• [Your goal] Every single line below has to be printed once more, exactly.

Data extracted from a collection:
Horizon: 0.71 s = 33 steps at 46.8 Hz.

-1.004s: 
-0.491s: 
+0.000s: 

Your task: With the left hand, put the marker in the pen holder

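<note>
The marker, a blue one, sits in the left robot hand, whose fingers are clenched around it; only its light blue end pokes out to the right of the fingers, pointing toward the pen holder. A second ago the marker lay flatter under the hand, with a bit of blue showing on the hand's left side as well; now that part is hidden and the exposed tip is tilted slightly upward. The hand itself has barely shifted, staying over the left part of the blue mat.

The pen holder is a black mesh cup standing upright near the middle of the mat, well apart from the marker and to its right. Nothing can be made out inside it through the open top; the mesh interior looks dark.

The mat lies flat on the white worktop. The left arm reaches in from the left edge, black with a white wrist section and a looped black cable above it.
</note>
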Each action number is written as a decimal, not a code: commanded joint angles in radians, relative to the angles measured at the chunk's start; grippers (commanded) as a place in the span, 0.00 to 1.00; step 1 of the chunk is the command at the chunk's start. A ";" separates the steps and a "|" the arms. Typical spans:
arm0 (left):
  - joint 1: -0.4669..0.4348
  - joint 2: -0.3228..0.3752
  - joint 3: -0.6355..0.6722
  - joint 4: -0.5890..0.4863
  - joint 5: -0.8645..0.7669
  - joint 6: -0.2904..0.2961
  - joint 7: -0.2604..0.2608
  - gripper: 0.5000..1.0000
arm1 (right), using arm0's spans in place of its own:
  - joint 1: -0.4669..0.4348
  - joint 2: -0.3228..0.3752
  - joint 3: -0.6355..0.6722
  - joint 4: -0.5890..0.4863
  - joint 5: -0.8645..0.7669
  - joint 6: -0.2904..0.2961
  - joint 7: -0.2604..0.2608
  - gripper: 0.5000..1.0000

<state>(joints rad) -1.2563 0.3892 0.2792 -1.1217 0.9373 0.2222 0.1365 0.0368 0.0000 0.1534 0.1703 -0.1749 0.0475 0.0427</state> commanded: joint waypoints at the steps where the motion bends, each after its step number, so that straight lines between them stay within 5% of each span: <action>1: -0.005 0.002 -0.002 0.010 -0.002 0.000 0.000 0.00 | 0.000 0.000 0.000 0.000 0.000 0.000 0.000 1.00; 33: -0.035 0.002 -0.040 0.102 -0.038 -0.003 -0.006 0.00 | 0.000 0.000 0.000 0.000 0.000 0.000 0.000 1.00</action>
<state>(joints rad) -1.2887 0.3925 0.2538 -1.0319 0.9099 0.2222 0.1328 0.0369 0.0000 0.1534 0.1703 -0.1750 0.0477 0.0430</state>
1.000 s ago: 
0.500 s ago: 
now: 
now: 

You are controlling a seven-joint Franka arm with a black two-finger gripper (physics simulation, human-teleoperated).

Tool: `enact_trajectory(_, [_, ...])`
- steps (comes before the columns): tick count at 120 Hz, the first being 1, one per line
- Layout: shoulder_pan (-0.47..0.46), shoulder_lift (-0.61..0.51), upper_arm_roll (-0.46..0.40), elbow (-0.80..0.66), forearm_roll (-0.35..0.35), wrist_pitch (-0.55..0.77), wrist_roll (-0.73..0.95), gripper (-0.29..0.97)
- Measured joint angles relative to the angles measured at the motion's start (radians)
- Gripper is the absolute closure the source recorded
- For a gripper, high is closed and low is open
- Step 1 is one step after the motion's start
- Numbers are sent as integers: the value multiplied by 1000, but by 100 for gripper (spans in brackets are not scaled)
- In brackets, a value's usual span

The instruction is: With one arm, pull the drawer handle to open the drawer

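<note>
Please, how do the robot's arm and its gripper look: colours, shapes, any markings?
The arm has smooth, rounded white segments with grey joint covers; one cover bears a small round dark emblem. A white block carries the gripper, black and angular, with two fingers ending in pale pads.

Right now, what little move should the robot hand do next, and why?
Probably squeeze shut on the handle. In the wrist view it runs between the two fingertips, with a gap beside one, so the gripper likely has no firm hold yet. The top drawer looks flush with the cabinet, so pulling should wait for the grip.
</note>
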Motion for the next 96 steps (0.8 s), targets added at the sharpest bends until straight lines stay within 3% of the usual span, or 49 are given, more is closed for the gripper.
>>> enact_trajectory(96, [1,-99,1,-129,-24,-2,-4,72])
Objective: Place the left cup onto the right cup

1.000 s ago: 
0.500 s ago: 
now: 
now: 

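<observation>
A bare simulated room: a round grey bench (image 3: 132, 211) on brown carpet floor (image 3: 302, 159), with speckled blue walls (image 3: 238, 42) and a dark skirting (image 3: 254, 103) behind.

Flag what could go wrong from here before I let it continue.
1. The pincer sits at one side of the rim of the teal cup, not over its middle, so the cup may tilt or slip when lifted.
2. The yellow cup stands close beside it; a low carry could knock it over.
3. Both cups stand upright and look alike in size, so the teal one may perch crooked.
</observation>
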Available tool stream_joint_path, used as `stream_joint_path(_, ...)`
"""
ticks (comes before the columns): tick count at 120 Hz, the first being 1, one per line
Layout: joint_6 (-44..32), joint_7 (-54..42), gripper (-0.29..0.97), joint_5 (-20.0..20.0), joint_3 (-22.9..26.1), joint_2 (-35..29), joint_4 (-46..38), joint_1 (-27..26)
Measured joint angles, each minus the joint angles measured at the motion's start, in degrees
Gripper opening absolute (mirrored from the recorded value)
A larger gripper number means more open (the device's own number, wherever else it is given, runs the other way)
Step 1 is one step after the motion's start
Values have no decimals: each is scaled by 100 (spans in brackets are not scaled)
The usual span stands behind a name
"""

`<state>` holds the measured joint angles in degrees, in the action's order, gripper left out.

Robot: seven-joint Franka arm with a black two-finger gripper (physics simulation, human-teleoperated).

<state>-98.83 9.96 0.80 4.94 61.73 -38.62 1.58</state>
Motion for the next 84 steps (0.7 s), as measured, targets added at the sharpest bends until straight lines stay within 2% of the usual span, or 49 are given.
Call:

• [Answer section]
Horizon: 0.71 s = 33 steps at 46.8 Hz.

-1.004s: 
-0.491s: 
+0.000s: 

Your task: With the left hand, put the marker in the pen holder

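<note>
The marker, a blue one, sits in the left robot hand, whose fingers are clenched around it; only its light blue end pokes out to the right of the fingers, pointing toward the pen holder. A second ago the marker lay flatter under the hand, with a bit of blue showing on the hand's left side as well; now that part is hidden and the exposed tip is tilted slightly upward. The hand itself has barely shifted, staying over the left part of the blue mat.

The pen holder is a black mesh cup standing upright near the middle of the mat, well apart from the marker and to its right. Nothing can be made out inside it through the open top; the mesh interior looks dark.

The mat lies flat on the white worktop. The left arm reaches in from the left edge, black with a white wrist section and a looped black cable above it.
</note>
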Each action number is written as a decimal, not a code: commanded joint angles in radians, relative to the angles measured at the chunk's start; grippers (commanded) as a place in the span, 0.00 to 1.00; step 1 of the chunk is the command at the chunk's start. A ";" separates the steps and a "|" the arms. Typical spans:
arm0 (left):
  - joint 1: -0.4669..0.4348
  - joint 2: -0.3228..0.3752
  - joint 3: -0.6355..0.6722
  - joint 4: -0.5890..0.4863
  - joint 5: -0.8645..0.7669
  - joint 6: -0.2904..0.2961
  - joint 7: -0.2604..0.2608
  - gripper: 0.5000..1.0000
arm1 (right), using arm0's spans in place of its own:
  - joint 1: -0.4669..0.4348
  - joint 2: -0.3228..0.3752
  - joint 3: -0.6355..0.6722
  - joint 4: -0.5890..0.4863
  - joint 5: -0.8645..0.7669
  - joint 6: -0.2904..0.2961
  - joint 7: -0.2604..0.2608
  - gripper: 0.5000..1.0000

<state>(joints rad) -1.2563 0.3892 0.2792 -1.1217 0.9373 0.2222 0.1365 0.0368 0.0000 0.1534 0.1703 -0.1749 0.0475 0.0427</state> commanded: joint waypoints at the steps where the motion bends, each after its step number, so that straight lines between them stay within 5% of each span: <action>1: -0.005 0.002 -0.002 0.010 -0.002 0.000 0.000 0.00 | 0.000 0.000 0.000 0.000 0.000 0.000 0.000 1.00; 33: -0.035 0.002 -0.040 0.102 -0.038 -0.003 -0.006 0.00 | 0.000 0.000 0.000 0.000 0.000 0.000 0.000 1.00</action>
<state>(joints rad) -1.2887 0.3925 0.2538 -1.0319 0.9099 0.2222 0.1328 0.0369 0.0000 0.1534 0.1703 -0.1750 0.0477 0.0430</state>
1.000 s ago: 
0.500 s ago: 
now: 
now: 

You are controlling a seven-joint Franka arm with a black two-finger gripper (physics simulation, human-teleoperated).

Tool: `enact_trajectory(_, [_, ...])`
- steps (comes before the columns): tick count at 120 Hz, the first being 1, one per line
- Layout: shoulder_pan (-0.47..0.46), shoulder_lift (-0.61..0.51), upper_arm_roll (-0.46..0.40), elbow (-0.80..0.66), forearm_roll (-0.35..0.35), wrist_pitch (-0.55..0.77), wrist_roll (-0.73..0.95), gripper (-0.29..0.97)
- Measured joint angles relative to the angles measured at the motion's start (radians)
- Gripper is the absolute closure the source recorded
- For a gripper, high is closed and low is open
- Step 1 is one step after the motion's start
- Numbers are sent as integers: the value multiplied by 1000, but by 100 for gripper (spans in brackets are not scaled)
- In brackets, a value's usual span

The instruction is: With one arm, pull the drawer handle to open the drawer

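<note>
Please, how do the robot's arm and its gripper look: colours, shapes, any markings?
The arm has smooth, rounded white segments with grey joint covers; one cover bears a small round dark emblem. A white block carries the gripper, black and angular, with two fingers ending in pale pads.

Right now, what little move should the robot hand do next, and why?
Probably squeeze shut on the handle. In the wrist view it runs between the two fingertips, with a gap beside one, so the gripper likely has no firm hold yet. The top drawer looks flush with the cabinet, so pulling should wait for the grip.
</note>
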Motion for the next 96 steps (0.8 s), targets added at the sharpest bends until straight lines stay within 3% of the usual span, or 49 are given, more is closed for the gripper.
>>> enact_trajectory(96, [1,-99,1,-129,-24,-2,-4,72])
Objective: Place the left cup onto the right cup

1.000 s ago: 
0.500 s ago: 
now: 
now: 

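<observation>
A bare simulated room: a round grey bench (image 3: 132, 211) on brown carpet floor (image 3: 302, 159), with speckled blue walls (image 3: 238, 42) and a dark skirting (image 3: 254, 103) behind.

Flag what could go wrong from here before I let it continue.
1. The pincer sits at one side of the rim of the teal cup, not over its middle, so the cup may tilt or slip when lifted.
2. The yellow cup stands close beside it; a low carry could knock it over.
3. Both cups stand upright and look alike in size, so the teal one may perch crooked.
</observation>
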Available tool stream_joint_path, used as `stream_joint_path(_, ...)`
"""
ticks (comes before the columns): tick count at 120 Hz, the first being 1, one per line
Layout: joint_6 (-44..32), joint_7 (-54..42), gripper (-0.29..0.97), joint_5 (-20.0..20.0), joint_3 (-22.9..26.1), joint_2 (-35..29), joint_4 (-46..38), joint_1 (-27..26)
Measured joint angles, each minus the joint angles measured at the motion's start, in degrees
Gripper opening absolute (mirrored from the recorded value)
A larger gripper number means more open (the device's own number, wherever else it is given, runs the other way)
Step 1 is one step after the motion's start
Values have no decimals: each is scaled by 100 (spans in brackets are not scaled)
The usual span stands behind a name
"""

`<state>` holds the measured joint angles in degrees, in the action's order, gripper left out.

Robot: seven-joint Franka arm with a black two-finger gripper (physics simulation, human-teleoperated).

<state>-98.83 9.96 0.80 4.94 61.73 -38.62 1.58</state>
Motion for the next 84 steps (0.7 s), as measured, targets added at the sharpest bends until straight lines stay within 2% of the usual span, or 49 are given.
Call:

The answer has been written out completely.